At the same time, the older psychoanalytic tradition was challenged on another front, one which—while retaining the Freudian notion of denial, or the rationalizing away of the facts as a central cognitive mechanism humans engage in—dispensed with the idea that Freud’s was somehow associated with abnormal development during childhood. According to the theory of cognitive consistency, inconsistencies between our beliefs—or between our beliefs and our behavior—cause us to experience an uncomfortable state of tension, at least if we are made aware of our inconsistencies. Social psychologist Leon Festinger (1957) famously referred to this condition as cognitive dissonance, a term which has since entered the English language (though it is not always used in precisely the way he intended). Since we generally do not like to be inconsistent, we become motivated to reduce dissonance in some way and bring things back into balance or consonance.

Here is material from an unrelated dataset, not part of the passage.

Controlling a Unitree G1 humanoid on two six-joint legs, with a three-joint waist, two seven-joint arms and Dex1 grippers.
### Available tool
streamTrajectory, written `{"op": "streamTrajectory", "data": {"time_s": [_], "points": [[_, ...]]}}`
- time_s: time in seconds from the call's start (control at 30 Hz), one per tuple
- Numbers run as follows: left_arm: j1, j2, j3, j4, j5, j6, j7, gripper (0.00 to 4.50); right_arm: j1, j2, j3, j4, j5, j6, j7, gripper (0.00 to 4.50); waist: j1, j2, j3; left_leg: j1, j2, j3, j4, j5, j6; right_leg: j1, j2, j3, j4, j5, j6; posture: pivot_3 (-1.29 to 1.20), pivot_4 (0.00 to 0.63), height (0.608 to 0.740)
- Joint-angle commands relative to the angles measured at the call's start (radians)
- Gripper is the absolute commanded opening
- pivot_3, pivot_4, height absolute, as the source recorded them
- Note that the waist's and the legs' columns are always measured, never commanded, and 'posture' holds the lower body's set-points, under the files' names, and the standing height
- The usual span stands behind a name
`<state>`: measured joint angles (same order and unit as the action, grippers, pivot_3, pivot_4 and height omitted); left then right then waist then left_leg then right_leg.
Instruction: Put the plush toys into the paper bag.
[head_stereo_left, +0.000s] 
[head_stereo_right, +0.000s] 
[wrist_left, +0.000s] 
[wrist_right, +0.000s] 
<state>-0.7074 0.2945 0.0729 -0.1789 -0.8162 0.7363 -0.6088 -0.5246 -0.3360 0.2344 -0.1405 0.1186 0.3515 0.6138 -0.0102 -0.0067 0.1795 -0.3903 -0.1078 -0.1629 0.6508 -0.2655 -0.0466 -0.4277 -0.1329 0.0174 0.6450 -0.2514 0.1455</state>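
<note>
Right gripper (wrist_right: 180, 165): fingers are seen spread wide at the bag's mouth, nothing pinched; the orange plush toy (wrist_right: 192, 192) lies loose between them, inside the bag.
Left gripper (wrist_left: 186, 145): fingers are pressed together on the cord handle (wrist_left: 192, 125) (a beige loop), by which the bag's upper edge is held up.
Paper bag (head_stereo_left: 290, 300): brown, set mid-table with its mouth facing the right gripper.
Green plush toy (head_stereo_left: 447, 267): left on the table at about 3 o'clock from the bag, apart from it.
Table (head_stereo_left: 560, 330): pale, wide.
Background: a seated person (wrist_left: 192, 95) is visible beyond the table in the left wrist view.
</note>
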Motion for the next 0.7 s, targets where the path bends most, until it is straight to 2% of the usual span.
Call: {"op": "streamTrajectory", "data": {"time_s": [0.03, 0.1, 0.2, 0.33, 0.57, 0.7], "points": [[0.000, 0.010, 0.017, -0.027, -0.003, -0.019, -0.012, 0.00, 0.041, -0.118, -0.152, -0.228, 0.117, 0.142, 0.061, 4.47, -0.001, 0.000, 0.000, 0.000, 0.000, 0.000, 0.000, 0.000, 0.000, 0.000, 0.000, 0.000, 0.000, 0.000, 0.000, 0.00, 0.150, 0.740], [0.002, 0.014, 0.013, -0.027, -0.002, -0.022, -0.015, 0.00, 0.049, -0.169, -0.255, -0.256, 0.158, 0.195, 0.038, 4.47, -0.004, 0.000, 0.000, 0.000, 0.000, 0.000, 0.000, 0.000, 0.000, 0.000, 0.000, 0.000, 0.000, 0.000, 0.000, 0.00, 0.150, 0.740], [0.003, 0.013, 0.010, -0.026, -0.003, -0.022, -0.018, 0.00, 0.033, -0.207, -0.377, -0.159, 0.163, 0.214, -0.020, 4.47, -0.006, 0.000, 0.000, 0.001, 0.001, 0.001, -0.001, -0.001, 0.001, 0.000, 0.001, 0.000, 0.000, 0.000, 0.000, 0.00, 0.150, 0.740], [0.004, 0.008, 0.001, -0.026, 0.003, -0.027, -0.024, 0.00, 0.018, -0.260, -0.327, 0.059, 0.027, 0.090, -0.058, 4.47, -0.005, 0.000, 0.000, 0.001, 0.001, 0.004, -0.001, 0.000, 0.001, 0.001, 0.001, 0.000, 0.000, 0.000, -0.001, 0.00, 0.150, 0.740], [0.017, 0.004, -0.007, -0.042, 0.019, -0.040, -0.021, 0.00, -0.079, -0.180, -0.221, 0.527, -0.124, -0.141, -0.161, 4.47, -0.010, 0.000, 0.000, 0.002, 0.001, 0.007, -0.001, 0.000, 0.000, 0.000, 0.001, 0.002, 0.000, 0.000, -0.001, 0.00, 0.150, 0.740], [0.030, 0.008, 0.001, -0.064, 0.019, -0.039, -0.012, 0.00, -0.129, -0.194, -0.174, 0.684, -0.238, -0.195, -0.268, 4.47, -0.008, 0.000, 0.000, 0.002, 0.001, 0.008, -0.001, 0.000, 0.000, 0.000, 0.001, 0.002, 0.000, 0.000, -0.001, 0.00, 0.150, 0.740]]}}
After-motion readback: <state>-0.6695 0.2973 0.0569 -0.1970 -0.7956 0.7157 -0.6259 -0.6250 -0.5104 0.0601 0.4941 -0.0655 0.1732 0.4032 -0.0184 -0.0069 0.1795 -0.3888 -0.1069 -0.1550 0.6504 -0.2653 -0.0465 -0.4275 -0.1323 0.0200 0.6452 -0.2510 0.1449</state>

For readers unfamiliar with this approach, the Marian Keech story may prove illuminating and, it is hoped, amusing as well (Festinger, Riecken, & Schachter, 1964). During the 1950s, Festinger infiltrated a religious cult whose leader, “Marian Keech,” was predicting the end of the world (her name was changed in Festinger’s book to protect her identity). Keech specifically predicted that the world would come to an end on December 21, 1954, but she also prophesied that a flying saucer would pick up the “true believers” on December 20, thus saving them from all the death and devastation that would befall the rest of the world. Many members of the group had invested a lot in Keech’s prediction: They had given up their jobs, given away their savings, and sold their houses in preparation for the coming of the flying saucer. For Festinger, this represented a tantalizing scenario for the testing of his theories. He knew—or at least strongly suspected!—that the flying saucer would never show up, and this in fact proved to be the case.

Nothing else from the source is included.